I "valori imprenditoriali" sono veri valori? La "legge del mercato" è una vera legge? No, sono valori e leggi virtuali: esistono solo finché si è convinti della loro effettiva consistenza. Voltaire diceva che gli dei muoiono quando si smette di credere in loro. Oggi il mondo è nelle mani di divinità fantasma, destinate a sopravvivere finché la fede nei fantasmi verrà presentata come normale, e anzi obbligatoria, e anzi naturale. è curioso che, mentre la scienza scopre ogni giorno di più la sostanza effimera del proprio oggetto, la vita sociale si ammanti di "scientificità", ovvero di certezze indiscutibili. Viene il dubbio che vi sia chi tenta di procedere a una mutazione psichica e biologica dell'essere umano, come quella descritta da Vittorio Catani (che onore, poter ospitare un grande nome della fantascienza italiana come Vittorio Catani!) nello struggente racconto che ospitiamo in questo numero. Sensi limitati; attività cerebrale indirizzata su binari obbligatori; inconscio eterodiretto al pari del conscio. è necessaria una vera e propria modificazione psichica e genetica per conseguire risultati del genere. Bè, si direbbe che ci sia chi ci sta provando.

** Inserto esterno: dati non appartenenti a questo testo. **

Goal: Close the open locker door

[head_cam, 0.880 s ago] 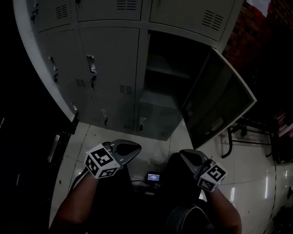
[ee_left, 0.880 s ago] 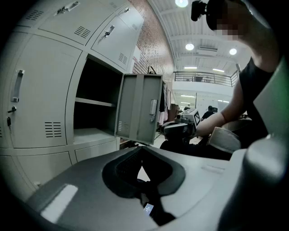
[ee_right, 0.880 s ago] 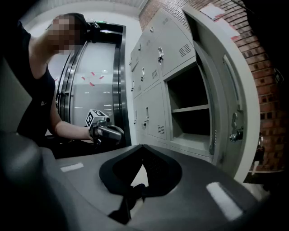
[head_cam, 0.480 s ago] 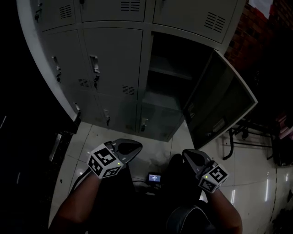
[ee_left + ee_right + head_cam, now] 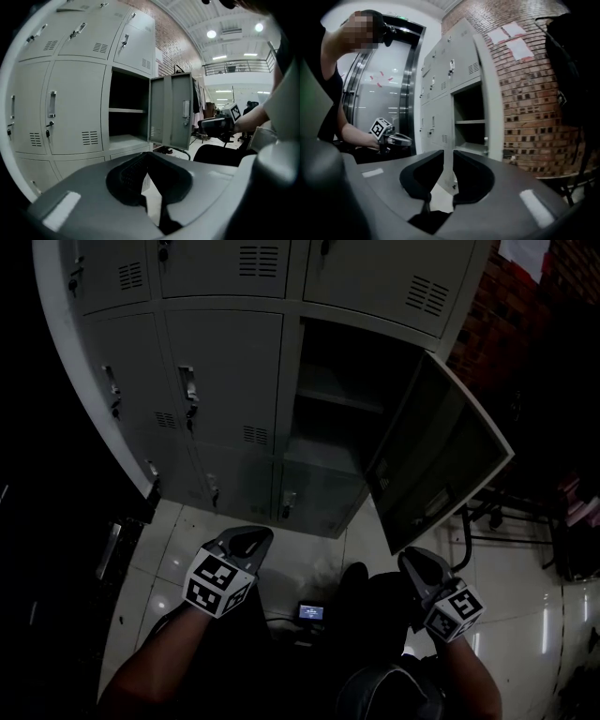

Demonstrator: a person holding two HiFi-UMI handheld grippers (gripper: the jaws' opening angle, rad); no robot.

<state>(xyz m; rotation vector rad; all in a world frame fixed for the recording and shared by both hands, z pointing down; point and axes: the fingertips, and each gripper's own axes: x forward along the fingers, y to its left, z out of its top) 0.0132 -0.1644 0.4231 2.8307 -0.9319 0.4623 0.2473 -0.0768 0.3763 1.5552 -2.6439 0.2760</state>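
Locker door (image 5: 441,451) stands ajar; left claw (image 5: 247,541) and right claw (image 5: 419,564) narrowly parted, empty; wall papers (image 5: 512,39) unreadable.

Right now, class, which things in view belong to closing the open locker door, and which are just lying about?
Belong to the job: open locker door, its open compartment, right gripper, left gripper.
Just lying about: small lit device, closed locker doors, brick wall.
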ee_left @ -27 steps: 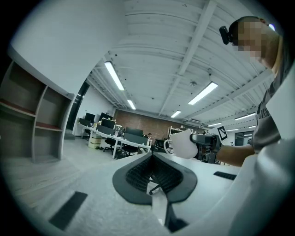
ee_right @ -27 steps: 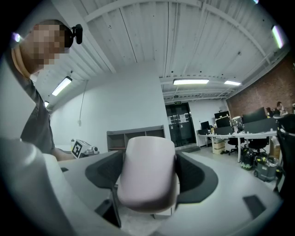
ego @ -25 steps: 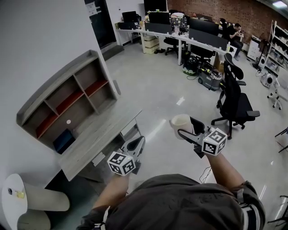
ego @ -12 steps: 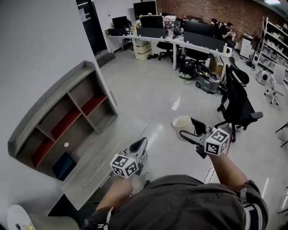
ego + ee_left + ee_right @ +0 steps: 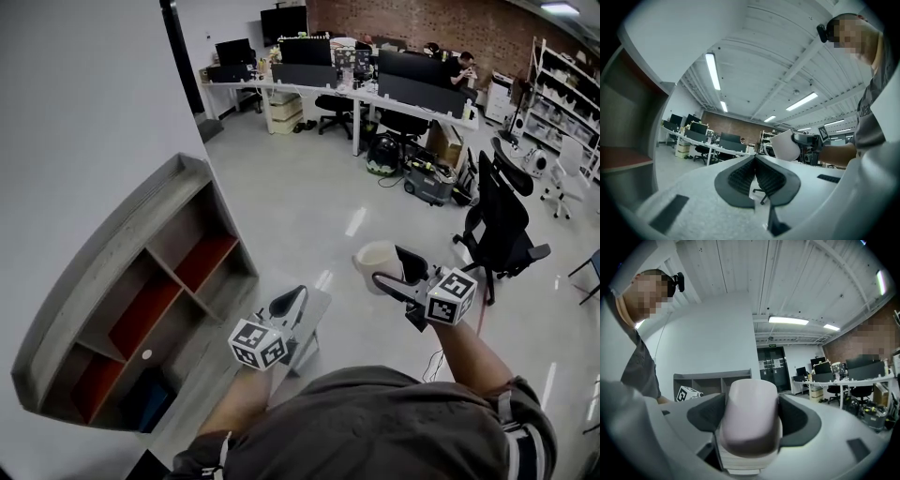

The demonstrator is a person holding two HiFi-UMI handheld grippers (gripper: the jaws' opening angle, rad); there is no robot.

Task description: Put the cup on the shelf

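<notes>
My right gripper (image 5: 382, 267) is shut on a pale cup (image 5: 377, 261), held in the air at the right of the head view. In the right gripper view the cup (image 5: 750, 416) fills the space between the two dark pads, which press on its sides. My left gripper (image 5: 292, 305) hangs lower at centre, its jaws closed together with nothing between them (image 5: 755, 174). The grey shelf (image 5: 141, 291) with red inner boards stands against the white wall at the left, beyond the left gripper. In the left gripper view, the cup (image 5: 785, 145) shows at the right.
A grey desk top (image 5: 302, 309) lies under the left gripper. A black office chair (image 5: 502, 230) stands on the floor at the right. Long desks with monitors (image 5: 356, 80) and a seated person fill the far end of the room.
The view has swung toward the wall, so the shelf now sits lower and larger at the left. Both grippers keep nearly the same places in the picture, the cup still held.
</notes>
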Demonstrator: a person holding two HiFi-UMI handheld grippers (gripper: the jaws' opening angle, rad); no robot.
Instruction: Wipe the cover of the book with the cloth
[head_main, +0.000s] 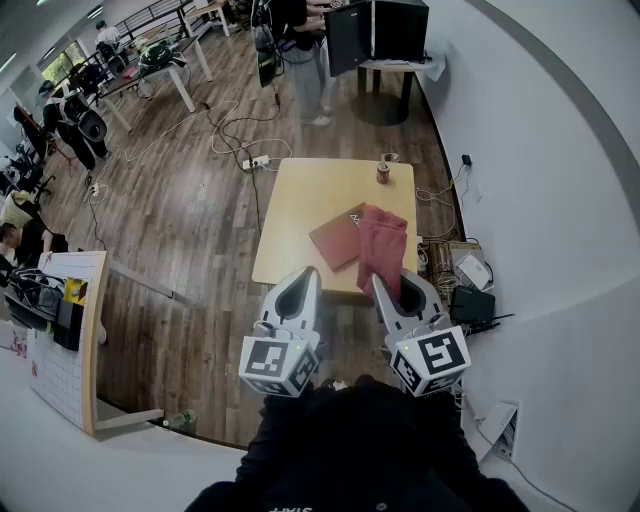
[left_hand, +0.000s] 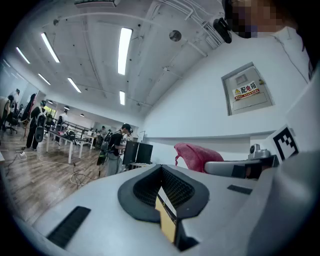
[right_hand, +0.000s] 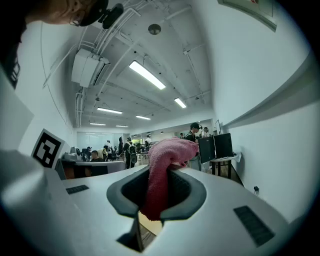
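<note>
- Pink cloth (head_main: 382, 245) hangs pinched in my right gripper (head_main: 384, 285), raised above the table (head_main: 300, 200).
- Book (head_main: 336, 240) lies flat on the table, just left of the cloth and nearer the right gripper.
- Left gripper (head_main: 306, 280) is pressed together, empty.

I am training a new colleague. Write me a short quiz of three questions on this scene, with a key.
1. True or false: the left gripper holds the cloth.
2. Choose one: the book lies A) on the floor, B) on the table, C) in the right gripper.
3. Fill in: the small container stands at the table's ___ edge (near or far from the person).
Key: 1 false; 2 B; 3 far.
</note>
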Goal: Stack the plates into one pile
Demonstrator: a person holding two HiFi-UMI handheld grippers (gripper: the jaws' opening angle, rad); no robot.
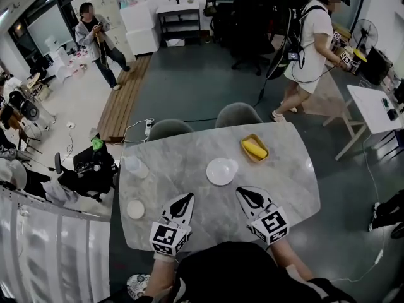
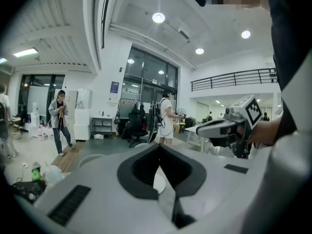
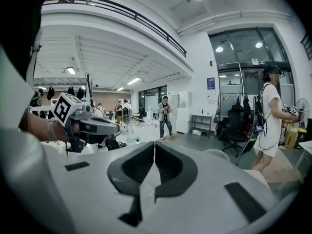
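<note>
Head view shows the plate (image 1: 221, 171); gripper views show left tool (image 2: 159, 146) and right tool (image 3: 154, 144) pressed together, empty.

legible text: none in any view | blue wall sign (image 3: 210, 83): apparently printed, too small to read

Yellow tray (image 1: 243, 144) on grey table (image 1: 284, 182), chair (image 1: 238, 114) behind

Open tabletop (image 1: 189, 163) surrounds the plate (image 1: 221, 171); a yellow dish (image 1: 254, 148) stands near.
</note>
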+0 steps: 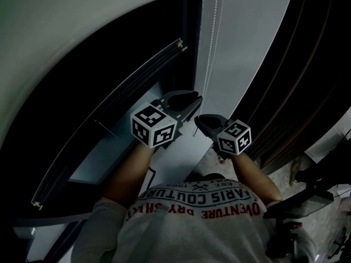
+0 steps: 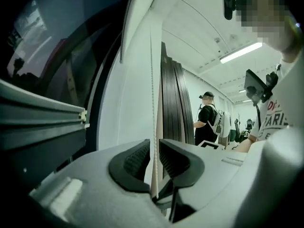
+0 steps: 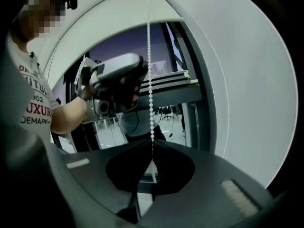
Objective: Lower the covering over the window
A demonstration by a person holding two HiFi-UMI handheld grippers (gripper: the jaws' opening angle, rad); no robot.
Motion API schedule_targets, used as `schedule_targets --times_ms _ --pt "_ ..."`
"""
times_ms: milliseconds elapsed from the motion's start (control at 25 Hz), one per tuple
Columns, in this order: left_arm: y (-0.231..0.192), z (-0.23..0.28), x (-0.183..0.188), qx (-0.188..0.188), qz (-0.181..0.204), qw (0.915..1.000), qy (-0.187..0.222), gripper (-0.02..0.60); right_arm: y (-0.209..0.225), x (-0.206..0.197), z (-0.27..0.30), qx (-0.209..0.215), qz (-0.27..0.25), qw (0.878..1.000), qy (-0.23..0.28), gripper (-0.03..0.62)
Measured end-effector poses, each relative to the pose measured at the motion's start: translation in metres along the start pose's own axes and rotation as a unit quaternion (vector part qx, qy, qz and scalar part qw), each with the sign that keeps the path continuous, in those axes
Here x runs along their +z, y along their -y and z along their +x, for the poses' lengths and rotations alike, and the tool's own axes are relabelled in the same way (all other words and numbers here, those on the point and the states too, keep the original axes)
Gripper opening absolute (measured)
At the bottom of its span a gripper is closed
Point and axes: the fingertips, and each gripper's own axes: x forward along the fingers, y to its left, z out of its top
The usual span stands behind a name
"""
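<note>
A white bead chain (image 1: 207,64) hangs down beside the dark window (image 1: 109,81). A long grey rail (image 1: 109,119) with a white end cap, the covering's lower edge, lies across the glass. My right gripper (image 3: 151,144) is shut on the bead chain (image 3: 149,56), whose beads run down into its closed tips. Just above it, my left gripper (image 2: 154,148) is open, and the chain (image 2: 153,80) passes through the narrow gap without the pads pressing on it. In the head view the left gripper (image 1: 193,100) sits slightly above and left of the right gripper (image 1: 197,120).
A white wall strip (image 1: 247,48) stands right of the chain. Beyond it lean several dark panels (image 1: 307,64). A person with a backpack (image 2: 208,118) stands far back in the room. Dark equipment (image 1: 318,196) sits on the floor at the right.
</note>
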Motion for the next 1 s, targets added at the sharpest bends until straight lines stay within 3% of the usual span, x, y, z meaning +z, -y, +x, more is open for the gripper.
schedule_targets --times_ms 280,360,760,1000 --pt "0.007 0.012 0.037 -0.005 0.009 0.9996 0.026 0.059 -0.003 0.0 0.0 0.005 0.0 1.0 0.004 0.009" --pt "0.006 0.013 0.042 -0.001 0.012 0.9996 0.028 0.017 -0.004 0.0 -0.001 0.006 0.001 1.0 0.006 0.009" --pt "0.013 0.017 0.044 -0.004 0.031 0.9993 0.019 0.012 -0.004 0.001 -0.007 0.006 0.009 1.0 0.019 0.009" --pt "0.016 0.024 0.02 -0.005 0.035 0.9993 -0.011 0.012 -0.001 -0.023 -0.007 -0.001 0.013 1.0 -0.013 0.009"
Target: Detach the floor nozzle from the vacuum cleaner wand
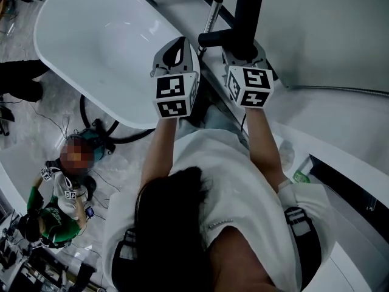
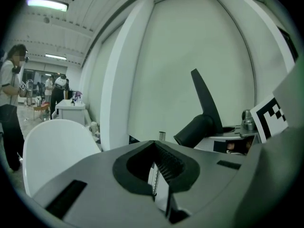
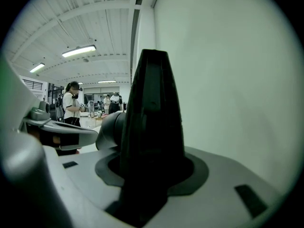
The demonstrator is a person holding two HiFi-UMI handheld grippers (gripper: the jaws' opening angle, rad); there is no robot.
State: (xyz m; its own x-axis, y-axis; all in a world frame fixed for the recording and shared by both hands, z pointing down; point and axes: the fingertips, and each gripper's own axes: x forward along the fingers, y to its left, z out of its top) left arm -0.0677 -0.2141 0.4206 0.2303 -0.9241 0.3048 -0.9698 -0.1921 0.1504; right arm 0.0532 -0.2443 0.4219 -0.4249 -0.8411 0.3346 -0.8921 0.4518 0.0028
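Well, with my right claw (image 3: pixel 151 172) clamped on the black nozzle (image 3: pixel 152 108) at frame centre and my left claw (image 2: pixel 154 146) shut empty, wand (image 2: pixel 162 137) just beyond its tips, I'd grip that wand before pulling straight apart.

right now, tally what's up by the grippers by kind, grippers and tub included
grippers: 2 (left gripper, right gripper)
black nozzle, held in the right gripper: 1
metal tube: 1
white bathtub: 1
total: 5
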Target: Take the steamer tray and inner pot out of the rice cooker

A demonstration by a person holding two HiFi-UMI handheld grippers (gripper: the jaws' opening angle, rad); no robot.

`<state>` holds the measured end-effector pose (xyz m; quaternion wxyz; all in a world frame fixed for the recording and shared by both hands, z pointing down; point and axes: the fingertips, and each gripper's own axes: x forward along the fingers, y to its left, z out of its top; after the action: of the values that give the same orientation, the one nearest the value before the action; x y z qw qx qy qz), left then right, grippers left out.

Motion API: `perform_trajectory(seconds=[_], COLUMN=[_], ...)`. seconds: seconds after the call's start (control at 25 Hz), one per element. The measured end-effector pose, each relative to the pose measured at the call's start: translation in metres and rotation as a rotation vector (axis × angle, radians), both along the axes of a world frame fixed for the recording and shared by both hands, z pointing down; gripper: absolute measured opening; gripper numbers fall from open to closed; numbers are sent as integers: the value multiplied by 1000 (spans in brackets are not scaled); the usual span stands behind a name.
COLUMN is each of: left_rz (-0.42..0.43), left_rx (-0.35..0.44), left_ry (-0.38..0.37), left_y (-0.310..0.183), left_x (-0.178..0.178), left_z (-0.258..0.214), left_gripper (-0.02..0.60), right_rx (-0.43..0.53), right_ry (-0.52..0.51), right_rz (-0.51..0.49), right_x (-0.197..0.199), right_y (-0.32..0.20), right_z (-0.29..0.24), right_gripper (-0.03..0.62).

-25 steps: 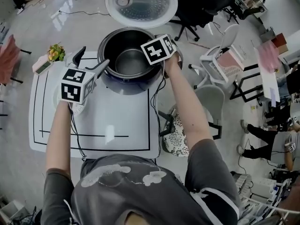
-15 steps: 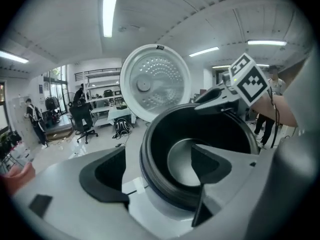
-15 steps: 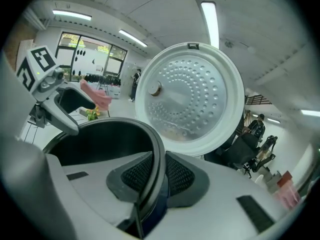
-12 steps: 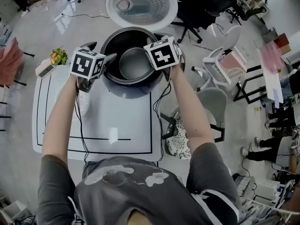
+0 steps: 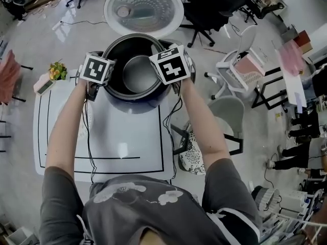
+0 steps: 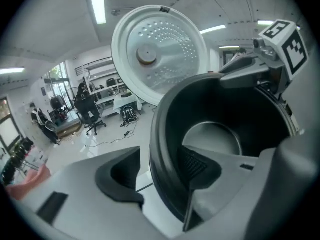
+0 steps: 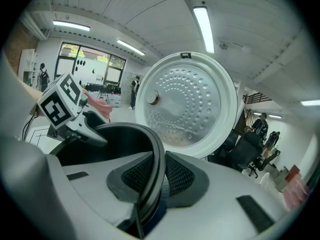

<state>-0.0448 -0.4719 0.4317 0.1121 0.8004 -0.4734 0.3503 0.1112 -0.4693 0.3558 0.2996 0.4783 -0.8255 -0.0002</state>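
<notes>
A: What is that on the far left?
B: A little plant [image 5: 57, 70]. It is near the far left corner of the white surface [image 5: 122, 131].
A: And next to it?
B: The left tool [image 6: 159, 174]. It is at the left side of the pot [image 5: 137, 74]. The pot's edge is between its two jaws. One pad [image 6: 200, 166] is inside the pot and the other pad [image 6: 117, 176] is outside. The jaws are closing, but the outside pad is not on the pot. I can see floor in the gap.
A: Where is the pot?
B: It is in the rice cooker [image 5: 134, 101]. The rice cooker stands at the far edge of the surface. The pot is dark, with a shiny round bottom.
A: What is the big round thing behind it?
B: That is the lid [image 5: 144, 9]. It is up and open. It is white round the edge and has lots of small dots on the silver part.
A: And the right tool?
B: The right tool [image 7: 155, 176] is at the right side of the pot. Its jaws are squeezed on the pot's edge, with one pad on each side and the thin edge pinched between them.
A: What is further right?
B: A white chair [image 5: 236, 68] on the floor, away from the surface.
</notes>
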Motion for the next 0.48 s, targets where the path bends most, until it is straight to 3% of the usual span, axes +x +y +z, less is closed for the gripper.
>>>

La letteratura fantastica può essere un antidoto? Purtroppo non è detto. Abbiamo visto il filone che sembrava più promettente, quello della fantascienza cyberpunk , scadere a livello della barzelletta, della ridondanza dannunziana spacciata per innovazione linguistica, della ripetitività di temi e scenari. Un pò quello che accadde - ma con quanta maggiore dignità! - alla fantascienza "sociologica" degli anni Sessanta. Abbiamo visto lo splatterpunk degradare più rapidamente del previsto in semplice sozzura. In questi anni '90, non appena qualche contenuto critico fa capolino, subito viene risucchiato nella banalità e nel déja-vu .
Mi accorgo di scrivere l'esatto opposto dell'editoriale che apriva lo scorso numero di Carmilla . Mi si creda, è per amore, non per odio. Resta prerogativa del fantastico rendere concepibili alternative al presente. Qualità preziosa, in un tempo in cui sembra che allo squallore non esistano alternative. Gli resta la capacità di parlare per simboli e metafore trasparenti, quando il linguaggio corrente assomiglia sempre di più alla "neolingua" di 1984 . Soprattutto, gli rimane la possibilità di raggiungere un pubblico vasto, e qui contrastare da solide retrovie, se ne ha la volontà, i raffinati progettatori dei nuovi codici genetici.
Il fantastico, come più in generale tutta la narrativa "popolare", è insomma ancora potenzialmente in grado di svelare, magari per allusione, le intenzioni del potere, e di farne partecipi strati oggi impermeabili all'ideologia. Come diceva Bobby Seale in anni più vivi di questi, cogliamo l'occasione. Potrebbe essere l'ultima.